Problem
Having read the data, transcribe all of it without deviation.

*** Opening of Recorded information ***

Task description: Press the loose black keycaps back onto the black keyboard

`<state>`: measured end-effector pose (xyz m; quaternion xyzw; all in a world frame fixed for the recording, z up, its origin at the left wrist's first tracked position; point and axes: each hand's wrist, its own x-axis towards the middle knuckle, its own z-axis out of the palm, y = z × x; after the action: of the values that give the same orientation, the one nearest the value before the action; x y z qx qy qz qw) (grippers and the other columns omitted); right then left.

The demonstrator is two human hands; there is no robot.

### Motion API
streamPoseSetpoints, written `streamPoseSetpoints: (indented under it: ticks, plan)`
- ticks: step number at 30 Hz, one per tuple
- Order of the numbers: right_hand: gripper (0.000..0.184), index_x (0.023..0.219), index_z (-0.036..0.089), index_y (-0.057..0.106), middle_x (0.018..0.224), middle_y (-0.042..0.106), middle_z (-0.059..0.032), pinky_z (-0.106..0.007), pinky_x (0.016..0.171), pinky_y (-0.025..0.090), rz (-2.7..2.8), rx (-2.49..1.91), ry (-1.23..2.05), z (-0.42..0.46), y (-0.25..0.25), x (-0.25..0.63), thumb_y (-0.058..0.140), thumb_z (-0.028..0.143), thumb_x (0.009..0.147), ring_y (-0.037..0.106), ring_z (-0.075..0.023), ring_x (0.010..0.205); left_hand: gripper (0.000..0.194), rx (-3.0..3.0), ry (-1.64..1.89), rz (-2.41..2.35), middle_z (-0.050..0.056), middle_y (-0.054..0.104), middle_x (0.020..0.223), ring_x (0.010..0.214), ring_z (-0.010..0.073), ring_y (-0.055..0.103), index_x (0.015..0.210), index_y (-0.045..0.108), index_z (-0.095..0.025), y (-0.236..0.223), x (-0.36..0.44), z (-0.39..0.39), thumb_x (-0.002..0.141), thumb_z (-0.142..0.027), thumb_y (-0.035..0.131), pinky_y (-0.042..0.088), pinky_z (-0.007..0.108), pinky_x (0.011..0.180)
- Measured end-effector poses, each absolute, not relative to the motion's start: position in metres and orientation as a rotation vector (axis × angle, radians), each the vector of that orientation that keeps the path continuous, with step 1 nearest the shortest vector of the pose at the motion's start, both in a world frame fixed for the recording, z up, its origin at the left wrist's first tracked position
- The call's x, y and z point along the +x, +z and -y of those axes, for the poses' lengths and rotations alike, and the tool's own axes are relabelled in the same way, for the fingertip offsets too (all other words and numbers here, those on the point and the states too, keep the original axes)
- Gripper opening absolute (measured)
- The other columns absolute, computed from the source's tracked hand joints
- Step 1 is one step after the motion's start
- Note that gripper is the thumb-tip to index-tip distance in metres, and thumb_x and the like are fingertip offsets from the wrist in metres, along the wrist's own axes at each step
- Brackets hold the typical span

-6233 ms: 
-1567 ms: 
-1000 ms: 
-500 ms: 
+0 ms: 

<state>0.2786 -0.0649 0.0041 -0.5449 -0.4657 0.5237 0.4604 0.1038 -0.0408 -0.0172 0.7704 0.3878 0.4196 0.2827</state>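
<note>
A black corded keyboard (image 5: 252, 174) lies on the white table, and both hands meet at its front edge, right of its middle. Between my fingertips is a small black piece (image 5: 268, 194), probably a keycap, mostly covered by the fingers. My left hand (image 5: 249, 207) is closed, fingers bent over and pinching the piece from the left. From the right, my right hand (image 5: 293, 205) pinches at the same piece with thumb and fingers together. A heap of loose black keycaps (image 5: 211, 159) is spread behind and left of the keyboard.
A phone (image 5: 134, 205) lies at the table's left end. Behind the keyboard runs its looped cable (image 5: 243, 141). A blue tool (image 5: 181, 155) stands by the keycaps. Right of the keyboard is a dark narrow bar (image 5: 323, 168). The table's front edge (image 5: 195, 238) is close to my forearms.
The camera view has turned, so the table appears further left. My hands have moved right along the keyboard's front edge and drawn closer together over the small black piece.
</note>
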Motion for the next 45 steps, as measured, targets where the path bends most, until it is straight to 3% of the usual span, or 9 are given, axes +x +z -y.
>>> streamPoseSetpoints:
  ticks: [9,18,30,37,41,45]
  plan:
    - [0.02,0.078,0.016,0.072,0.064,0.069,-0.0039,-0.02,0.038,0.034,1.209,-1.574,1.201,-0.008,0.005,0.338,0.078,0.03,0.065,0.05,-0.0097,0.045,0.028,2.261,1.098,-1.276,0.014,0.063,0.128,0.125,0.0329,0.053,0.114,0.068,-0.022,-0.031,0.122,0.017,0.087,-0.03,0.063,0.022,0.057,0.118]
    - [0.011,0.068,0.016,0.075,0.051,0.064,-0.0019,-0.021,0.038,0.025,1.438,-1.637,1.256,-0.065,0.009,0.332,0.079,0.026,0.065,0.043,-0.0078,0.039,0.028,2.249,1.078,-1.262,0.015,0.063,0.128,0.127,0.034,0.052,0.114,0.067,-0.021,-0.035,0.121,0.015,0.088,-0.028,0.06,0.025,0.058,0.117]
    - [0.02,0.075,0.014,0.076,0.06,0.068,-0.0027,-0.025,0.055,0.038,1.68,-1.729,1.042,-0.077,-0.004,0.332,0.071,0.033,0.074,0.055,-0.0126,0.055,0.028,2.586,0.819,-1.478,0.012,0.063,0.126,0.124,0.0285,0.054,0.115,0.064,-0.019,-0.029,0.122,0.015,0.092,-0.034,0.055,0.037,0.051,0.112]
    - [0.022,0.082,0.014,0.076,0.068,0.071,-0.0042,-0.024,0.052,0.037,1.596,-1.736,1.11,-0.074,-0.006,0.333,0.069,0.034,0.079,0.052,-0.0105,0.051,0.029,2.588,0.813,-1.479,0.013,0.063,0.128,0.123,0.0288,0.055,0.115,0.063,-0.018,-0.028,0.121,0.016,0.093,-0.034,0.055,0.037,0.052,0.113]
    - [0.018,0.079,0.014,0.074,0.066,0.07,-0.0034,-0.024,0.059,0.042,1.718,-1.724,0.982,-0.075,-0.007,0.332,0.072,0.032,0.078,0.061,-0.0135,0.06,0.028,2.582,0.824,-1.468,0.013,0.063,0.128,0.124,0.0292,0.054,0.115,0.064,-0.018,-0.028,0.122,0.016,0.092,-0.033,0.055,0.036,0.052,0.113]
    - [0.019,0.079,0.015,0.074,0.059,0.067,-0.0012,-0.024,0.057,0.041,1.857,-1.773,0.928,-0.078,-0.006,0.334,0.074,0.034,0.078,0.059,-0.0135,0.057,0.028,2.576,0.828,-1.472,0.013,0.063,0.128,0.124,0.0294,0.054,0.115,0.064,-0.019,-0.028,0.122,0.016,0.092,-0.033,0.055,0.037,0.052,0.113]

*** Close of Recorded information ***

Output for this task
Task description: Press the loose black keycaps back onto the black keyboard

`<state>`: measured end-effector pose (xyz m; quaternion xyzw; all in a world frame fixed for the recording, z up, its origin at the left wrist's first tracked position; point and axes: each hand's wrist, its own x-axis towards the middle knuckle, its own z-axis out of the palm, y = z × x; after the action: of the values that give the same orientation, the one nearest the value before the action; x y z qx qy qz qw) (grippers and the other columns omitted); right then left.

The demonstrator is two human hands; there is no robot.

### Motion API
streamPoseSetpoints, written `streamPoseSetpoints: (indented under it: ticks, plan)`
- ticks: step number at 30 Hz, one per tuple
- Order of the numbers: right_hand: gripper (0.000..0.184), index_x (0.023..0.219), index_z (-0.036..0.089), index_y (-0.057..0.106), middle_x (0.018..0.224), middle_y (-0.042..0.106), middle_z (-0.059..0.032), pinky_z (-0.106..0.007), pinky_x (0.016..0.171), pinky_y (-0.025..0.090), rz (-2.7..2.8), rx (-2.49..1.91), ry (-1.23..2.05), z (-0.42..0.46), y (-0.25..0.25), x (-0.25..0.63), thumb_y (-0.058..0.140), thumb_z (-0.028..0.143), thumb_x (0.009..0.147), ring_y (-0.037..0.106), ring_z (-0.075..0.023), ring_x (0.010..0.205); left_hand: gripper (0.000..0.194), rx (-3.0..3.0), ry (-1.64..1.89), rz (-2.41..2.35), middle_z (-0.050..0.056), middle_y (-0.054..0.104), middle_x (0.020..0.223), ring_x (0.010..0.214), ring_z (-0.010..0.073), ring_y (-0.055..0.103), index_x (0.015..0.210), index_y (-0.045..0.108), index_z (-0.095..0.025), y (-0.236..0.223), x (-0.36..0.44), z (-0.39..0.39), thumb_x (-0.002..0.141), thumb_z (-0.142..0.027), thumb_y (-0.035..0.131), pinky_y (-0.042..0.088), pinky_z (-0.007..0.108), pinky_x (0.011..0.180)
- Measured end-effector poses, each absolute, not relative to the motion's start: position in metres and orientation as a rotation vector (axis × angle, radians), each the vector of that orientation that keeps the path continuous, with step 1 nearest the shortest vector of the pose at the motion's start, both in a world frame fixed for the recording, z up, its origin at the left wrist's first tracked position
- The call's x, y and z point along the +x, +z and -y of those axes, for the poses' lengths and rotations alike, and the tool's own axes are relabelled in the same way, for the fingertip offsets too (all other words and numbers here, those on the point and the states too, keep the original axes)
- Gripper opening absolute (measured)
- The other columns absolute, computed from the source's tracked hand joints
- Step 1 is one step after the motion's start
- Note that gripper is the thumb-tip to index-tip distance in metres, and thumb_x and the like are fingertip offsets from the wrist in metres, along the wrist's own axes at each step
- Brackets hold the typical span

-6233 ms: 
-1567 ms: 
-1000 ms: 
-500 ms: 
+0 ms: 

<state>0.2786 -0.0649 0.0041 -0.5449 -0.4657 0.5237 0.4604 0.1038 -0.0408 -0.0172 0.7704 0.3878 0.4196 0.2827</state>
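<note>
A black corded keyboard (image 5: 252, 174) lies on the white table, and both hands meet at its front edge, right of its middle. Between my fingertips is a small black piece (image 5: 268, 194), probably a keycap, mostly covered by the fingers. My left hand (image 5: 249, 207) is closed, fingers bent over and pinching the piece from the left. From the right, my right hand (image 5: 293, 205) pinches at the same piece with thumb and fingers together. A heap of loose black keycaps (image 5: 211, 159) is spread behind and left of the keyboard.
A phone (image 5: 134, 205) lies at the table's left end. Behind the keyboard runs its looped cable (image 5: 243, 141). A blue tool (image 5: 181, 155) stands by the keycaps. Right of the keyboard is a dark narrow bar (image 5: 323, 168). The table's front edge (image 5: 195, 238) is close to my forearms.
The camera view has turned, so the table appears further left. My hands have moved right along the keyboard's front edge and drawn closer together over the small black piece.
</note>
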Motion for the next 45 steps, as measured, targets where the path bends most, until it is straight to 3% of the usual span, or 9 are given, axes +x +z -y.
>>> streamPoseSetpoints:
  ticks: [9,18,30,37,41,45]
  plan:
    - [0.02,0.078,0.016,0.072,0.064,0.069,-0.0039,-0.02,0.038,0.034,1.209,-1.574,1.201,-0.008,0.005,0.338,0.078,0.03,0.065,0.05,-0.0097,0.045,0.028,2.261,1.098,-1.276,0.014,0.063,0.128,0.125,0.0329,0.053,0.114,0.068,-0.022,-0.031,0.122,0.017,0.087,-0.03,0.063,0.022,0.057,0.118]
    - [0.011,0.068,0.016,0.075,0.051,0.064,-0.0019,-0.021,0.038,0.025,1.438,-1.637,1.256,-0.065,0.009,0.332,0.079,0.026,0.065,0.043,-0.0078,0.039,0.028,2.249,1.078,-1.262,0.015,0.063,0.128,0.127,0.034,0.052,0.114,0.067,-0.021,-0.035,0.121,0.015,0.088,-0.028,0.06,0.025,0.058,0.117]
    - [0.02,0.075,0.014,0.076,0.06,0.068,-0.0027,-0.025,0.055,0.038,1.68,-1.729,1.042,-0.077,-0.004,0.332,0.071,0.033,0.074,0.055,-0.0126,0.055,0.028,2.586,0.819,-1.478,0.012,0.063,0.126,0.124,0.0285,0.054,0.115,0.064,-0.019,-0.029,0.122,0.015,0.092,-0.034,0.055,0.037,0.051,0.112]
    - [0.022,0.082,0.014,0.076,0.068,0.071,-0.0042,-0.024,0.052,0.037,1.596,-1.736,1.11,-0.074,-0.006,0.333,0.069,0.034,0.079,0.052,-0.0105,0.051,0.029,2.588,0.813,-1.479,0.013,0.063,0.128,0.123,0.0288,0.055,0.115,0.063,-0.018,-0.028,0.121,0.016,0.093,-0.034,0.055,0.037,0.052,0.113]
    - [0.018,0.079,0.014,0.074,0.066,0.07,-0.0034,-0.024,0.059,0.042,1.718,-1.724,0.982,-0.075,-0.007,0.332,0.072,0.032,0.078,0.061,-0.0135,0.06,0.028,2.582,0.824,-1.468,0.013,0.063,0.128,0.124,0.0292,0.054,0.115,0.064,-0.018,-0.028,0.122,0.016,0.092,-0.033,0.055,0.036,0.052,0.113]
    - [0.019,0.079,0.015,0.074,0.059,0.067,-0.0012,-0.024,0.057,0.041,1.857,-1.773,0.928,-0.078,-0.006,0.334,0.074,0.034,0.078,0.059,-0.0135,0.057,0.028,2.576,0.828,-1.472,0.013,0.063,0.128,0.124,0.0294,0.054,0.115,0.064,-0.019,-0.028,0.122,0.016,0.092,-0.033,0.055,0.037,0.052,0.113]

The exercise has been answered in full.